The president’s news conference belly-flop Friday was a killer on two levels. Obviously, the private sector is not doing fine, as Obama admitted later in the day when he tried to walk back the remark. (But if it’s not doing fine is he to blame? No! That’s 2E and 2F.) But the rest of his message — that it’s good to keep growing the public sector — won’t be walked back. That is what he believes and why his comments, coupled with Wisconsin Gov. Scott Walker’s victory in last week’s recall election, spell big trouble for him. …
… President Obama seems unaware that we need the private sector to generate wealth (you know, make things, sell things, etc.) or that we face in the near future a fiscal crisis when we can no longer off-load our debt. Where does he think the money to pay for an ever-expanding public employee workforce comes from? (“The fair if depressing takeaway from Mr. Obama’s press conference is that he continues to believe, despite three and a half years of failure, that more government spending is the key to faster growth and that government really doesn’t need to reform. This is how you get a jobless rate above 8% for 40 months and the weakest economic recovery in 60 years.”) …
Andrew Malcolm says the White House has a new economic advisor – Wile E. Coyote.
One of the immutable rules of politics is that if you have to explain something you’ve said publicly, the argument is already lost. “What I was trying to say was….”
In that sense President Obama was strategically wise Friday afternoon not to try to somehow explain his morning jaw-dropper about the private U.S. economic sector doing just fine with the real unemployment rate above 14%. Instead, the Democrat simply contradicted himself. Create a new quotable reality. The Chicago way.
Morning: “The private sector is doing just fine.”

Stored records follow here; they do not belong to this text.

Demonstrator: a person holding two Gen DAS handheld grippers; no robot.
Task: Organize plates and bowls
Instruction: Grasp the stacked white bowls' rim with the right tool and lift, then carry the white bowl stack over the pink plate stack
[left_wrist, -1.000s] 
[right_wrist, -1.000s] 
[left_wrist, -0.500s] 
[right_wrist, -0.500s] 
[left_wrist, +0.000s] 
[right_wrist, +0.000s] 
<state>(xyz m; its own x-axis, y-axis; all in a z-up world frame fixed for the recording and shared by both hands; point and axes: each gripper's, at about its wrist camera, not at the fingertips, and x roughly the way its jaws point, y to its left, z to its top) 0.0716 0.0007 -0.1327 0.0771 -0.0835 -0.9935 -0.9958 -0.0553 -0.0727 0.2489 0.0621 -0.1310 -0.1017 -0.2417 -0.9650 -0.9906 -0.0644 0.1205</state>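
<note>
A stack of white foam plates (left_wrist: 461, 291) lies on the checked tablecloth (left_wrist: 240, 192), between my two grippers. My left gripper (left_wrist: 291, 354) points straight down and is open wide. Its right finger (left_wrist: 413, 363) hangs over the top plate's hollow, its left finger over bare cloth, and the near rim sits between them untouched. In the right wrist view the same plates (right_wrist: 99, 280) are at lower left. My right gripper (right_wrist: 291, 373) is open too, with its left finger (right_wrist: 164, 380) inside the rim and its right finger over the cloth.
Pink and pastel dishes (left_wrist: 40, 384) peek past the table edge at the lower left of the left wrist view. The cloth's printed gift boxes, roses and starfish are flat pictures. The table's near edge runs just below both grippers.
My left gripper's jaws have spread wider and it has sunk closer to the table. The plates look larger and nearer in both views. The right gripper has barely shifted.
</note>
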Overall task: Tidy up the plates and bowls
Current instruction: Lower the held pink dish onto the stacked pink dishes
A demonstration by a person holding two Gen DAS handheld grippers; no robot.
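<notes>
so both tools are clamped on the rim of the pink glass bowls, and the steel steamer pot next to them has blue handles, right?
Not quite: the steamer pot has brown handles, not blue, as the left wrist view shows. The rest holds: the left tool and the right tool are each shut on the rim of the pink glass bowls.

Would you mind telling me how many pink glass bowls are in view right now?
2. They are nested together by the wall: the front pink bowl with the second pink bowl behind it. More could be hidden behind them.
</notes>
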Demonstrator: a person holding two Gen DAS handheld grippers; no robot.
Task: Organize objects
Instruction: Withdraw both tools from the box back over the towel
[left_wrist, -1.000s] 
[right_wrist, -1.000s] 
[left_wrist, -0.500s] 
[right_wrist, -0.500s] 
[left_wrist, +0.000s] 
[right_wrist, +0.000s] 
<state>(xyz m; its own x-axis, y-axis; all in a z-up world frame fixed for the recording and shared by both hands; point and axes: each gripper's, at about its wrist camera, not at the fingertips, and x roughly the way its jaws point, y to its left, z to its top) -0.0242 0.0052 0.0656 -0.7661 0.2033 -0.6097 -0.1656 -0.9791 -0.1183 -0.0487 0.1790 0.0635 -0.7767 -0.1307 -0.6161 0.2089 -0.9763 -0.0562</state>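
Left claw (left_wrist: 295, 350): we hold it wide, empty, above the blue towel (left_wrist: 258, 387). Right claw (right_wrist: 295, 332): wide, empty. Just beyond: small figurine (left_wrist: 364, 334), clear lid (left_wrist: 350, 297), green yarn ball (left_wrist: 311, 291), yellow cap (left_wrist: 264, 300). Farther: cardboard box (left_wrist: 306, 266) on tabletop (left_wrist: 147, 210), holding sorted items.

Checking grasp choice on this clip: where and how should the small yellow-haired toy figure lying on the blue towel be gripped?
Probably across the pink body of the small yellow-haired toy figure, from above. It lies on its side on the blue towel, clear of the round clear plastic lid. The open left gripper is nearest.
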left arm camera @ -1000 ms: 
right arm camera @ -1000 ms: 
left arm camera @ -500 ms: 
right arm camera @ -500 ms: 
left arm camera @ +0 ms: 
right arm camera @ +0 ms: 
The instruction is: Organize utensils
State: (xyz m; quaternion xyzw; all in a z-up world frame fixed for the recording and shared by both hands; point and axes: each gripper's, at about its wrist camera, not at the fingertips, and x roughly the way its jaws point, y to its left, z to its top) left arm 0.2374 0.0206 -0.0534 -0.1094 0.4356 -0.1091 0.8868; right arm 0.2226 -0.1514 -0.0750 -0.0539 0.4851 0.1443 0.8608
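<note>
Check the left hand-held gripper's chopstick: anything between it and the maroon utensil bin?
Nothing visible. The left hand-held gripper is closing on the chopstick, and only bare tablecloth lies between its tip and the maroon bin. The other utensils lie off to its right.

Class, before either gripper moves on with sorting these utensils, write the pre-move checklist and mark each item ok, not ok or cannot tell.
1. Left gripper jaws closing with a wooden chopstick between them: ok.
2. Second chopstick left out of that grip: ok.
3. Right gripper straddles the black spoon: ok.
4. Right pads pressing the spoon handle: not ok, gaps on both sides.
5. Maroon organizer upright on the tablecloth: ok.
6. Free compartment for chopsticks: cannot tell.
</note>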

Afternoon: “It is absolutely clear that the economy is not doing fine.”
Dissembling doesn’t faze him. Pretending just might work. Which Obama do you believe? Increasingly, neither. The president’s latest gaffe is, as another high-ranking Democrat would put it, a big #$%&*+@ deal because:
1) It came as Obama gives the consistent week-after-week impression that he’s much more interested in raising millions at campaign fundraisers (13 in just 3 “work” days) than lowering the unemployed ranks by millions,
2) It adds to the impression that a lost Obama, distracted by Mitt Romney’s surprising early strengths, is kinda panicked, will say almost anything to make it true and easily slips off-script with silly, immediately refutable statements. …
John Hinderaker thinks it is “Obama’s most clueless moment yet. ”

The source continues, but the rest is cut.